327       Mr Schutz concluded that given the sequence after the first operation, and noting the previous 2005 CT and 2006 MRI scans, he was practically certain that the plaintiff would have ended up in the same position, requiring a second operation with the probability of some continuing symptoms, regardless of his general employment with the second defendant and/or the second incident.

328       As the plaintiff presented in December 2008, and with his known pathology and physical findings, Mr Schutz thought the plaintiff was not fit to do the full range of duties as suggested involving front counter sales, customer training, maintaining the show room, picking products for customers, same-day pickups, product handling, putting stock away, and occasional customer site visits.

329       In Mr Schutz’s view, the second incident simply contributed to a symptom which did not improve to the extent of previous improvement. He noted that there was ample evidence from the history of a pre-existing failure to fully recover after the first operation. Mr Schutz thought that deterioration to the point of requiring treatment, including surgery, was inevitable as a result of the first condition. He did not consider that the need for the second surgery was materially due to the second incident.

330       Counsel for the second defendant tendered a summary of the plaintiff’s attendances with Dr Russo. In particular, reference was made to two attendances.

331       On 29 January 2007, it was noted:

“Dr Nurse. Patient’s wife rang. Lee hurt back yesterday. This morning awoke to find husband much worse. Inability to walk even to the toilet. Took Tramal and Voltaren (no relief of pain).
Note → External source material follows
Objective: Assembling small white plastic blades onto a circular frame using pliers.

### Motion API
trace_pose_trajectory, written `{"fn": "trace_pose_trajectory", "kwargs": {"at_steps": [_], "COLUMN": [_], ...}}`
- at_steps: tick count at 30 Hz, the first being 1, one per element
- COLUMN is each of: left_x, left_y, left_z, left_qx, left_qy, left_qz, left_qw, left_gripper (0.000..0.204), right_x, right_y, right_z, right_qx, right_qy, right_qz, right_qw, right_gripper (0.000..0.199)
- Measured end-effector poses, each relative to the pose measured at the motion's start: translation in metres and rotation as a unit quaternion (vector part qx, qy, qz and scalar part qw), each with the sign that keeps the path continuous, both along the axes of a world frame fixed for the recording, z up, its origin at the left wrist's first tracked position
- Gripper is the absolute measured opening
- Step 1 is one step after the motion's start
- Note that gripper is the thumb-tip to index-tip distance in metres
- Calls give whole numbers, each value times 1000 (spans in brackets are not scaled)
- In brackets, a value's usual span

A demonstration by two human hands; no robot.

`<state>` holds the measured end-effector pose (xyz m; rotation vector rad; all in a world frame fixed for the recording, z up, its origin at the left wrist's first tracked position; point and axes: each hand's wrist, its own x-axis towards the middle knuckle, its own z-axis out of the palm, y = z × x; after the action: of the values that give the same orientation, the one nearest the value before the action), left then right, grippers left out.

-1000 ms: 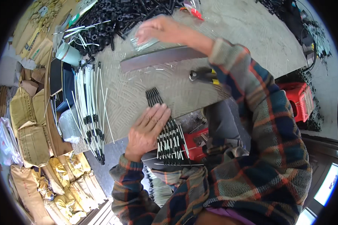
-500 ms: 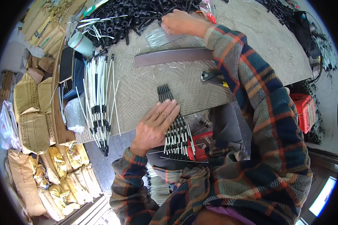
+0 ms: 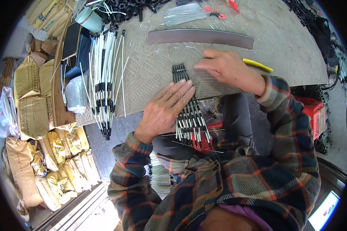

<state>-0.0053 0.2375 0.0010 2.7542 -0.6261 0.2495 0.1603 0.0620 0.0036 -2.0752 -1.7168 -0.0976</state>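
Note:
My left hand (image 3: 162, 109) lies flat with its fingers stretched over a row of black-and-white thin rods (image 3: 191, 119). The black ends of the rods rest on the table beyond my fingertips; the other ends reach past the table's front edge over my lap. My right hand (image 3: 229, 70) is just right of the black ends, above the table and apart from them. Its fingers are pinched and slightly blurred, and anything between them is too small to make out. Behind it is a yellow handle (image 3: 258, 64) of a tool mostly hidden by the hand.
A flat brownish bar (image 3: 200, 37) lies across the table, with a stack of thin clear strips (image 3: 184, 14) behind. To the left are another bundle of black-and-white rods (image 3: 103, 81) and a pale green cup (image 3: 89, 19). Black plastic parts (image 3: 129, 8) are heaped at the back.
My right hand has come back from the clear strips toward the black rod ends. My left hand stays on the rods. The whole view has shifted, showing the table higher.

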Motion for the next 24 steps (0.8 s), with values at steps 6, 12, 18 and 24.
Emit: {"fn": "trace_pose_trajectory", "kwargs": {"at_steps": [6, 12, 18, 24], "left_x": [-1, -1, 0, 0], "left_y": [-1, -4, -4, -3], "left_z": [-2, 0, 0, -1], "left_qx": [-6, 11, 14, 17], "left_qy": [3, 1, 5, 9], "left_qz": [11, 19, 22, 25], "left_qw": [1000, 1000, 1000, 999], "left_gripper": [51, 48, 47, 48], "right_x": [-5, -2, -1, 9], "right_y": [-7, -13, -9, 1], "right_z": [-7, -9, -8, -17], "right_qx": [-9, 7, 0, 27], "right_qy": [-42, -79, -97, -105], "right_qz": [-78, -94, -84, -48], "right_qw": [996, 992, 992, 993], "right_gripper": [22, 26, 28, 26]}}
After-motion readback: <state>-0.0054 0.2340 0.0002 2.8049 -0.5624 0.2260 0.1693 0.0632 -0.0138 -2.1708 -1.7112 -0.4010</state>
Lee claims its due to increase in weight that it is so painful. I explained to wife that they need to call an ambulance for pain relief and transport to hospital….mc.”

332       Two days later, the plaintiff attended Dr Russo and was prescribed Voltaren, Losec, Mobic and Tramal.
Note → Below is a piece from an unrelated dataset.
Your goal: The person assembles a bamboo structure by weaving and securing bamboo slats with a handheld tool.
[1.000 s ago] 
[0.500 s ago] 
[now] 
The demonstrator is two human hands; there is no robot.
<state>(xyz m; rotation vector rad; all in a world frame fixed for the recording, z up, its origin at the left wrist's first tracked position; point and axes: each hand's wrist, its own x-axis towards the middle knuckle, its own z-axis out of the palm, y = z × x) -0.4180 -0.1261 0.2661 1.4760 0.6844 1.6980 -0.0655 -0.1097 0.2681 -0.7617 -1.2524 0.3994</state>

333       In an entry before 14 June 2007, which the plaintiff thought was at Easter, the note read:

“More on spasm. At camp. collapsed in car. may need re operation.

family issues worsened.”

334       There were five attendances with Dr Russo in 2005. The following year the plaintiff attended Dr Russo four times and in 2007, seven times. During this period, Tramal was prescribed, with Voltaren also prescribed at times.

Return to Work Program

335       Counsel for the second defendant tendered an Offer of Suitable Employment dated 24 March 2008 setting out a return to work program commencing on 24 March 2008 at 26.5 hours involving the following restrictions: avoiding lifting in excess of five kilograms; forceful pushing or pulling activities; movement of the plaintiff’s back beyond one third of the normal range; prolonged static postures, such as sitting or standing in the same position for more than forty five minutes at a time. It was proposed the hours off work on these duties increase to 34 hours by week five, commencing 21 April 2008.

336       Mr Rodney Simm, orthopaedic surgeon, examined the plaintiff on 28 February 2003 at the request of QBE.

337       At that time, Mr Simm diagnosed a right-sided posterolateral L5-S1 disc protrusion with L5 and S1 nerve-root involvement. He thought the plaintiff’s prognosis was uncertain, and he expected the plaintiff to continue to improve at least twelve months after back surgery. He thought chronic back and leg symptoms may occur, and it was possible those symptoms may incapacitate the plaintiff for his pre-injury employment.

The Second Defendant’s Lay Evidence

338       Mr Silvano Inserra swore an affidavit on 1 June 2009. He was employed by the second defendant as a business manager, and was the site manager at the second date. He deposed the plaintiff was employed as a full-time counter sales person, commencing work on 21 November 2005.

339       Prior to commencing that work, the plaintiff did not inform him that he had suffered any back condition.

340       The plaintiff was given a safety induction. Although being made aware of the need to report all incidents immediately, the plaintiff did not report the second incident until two days thereafter.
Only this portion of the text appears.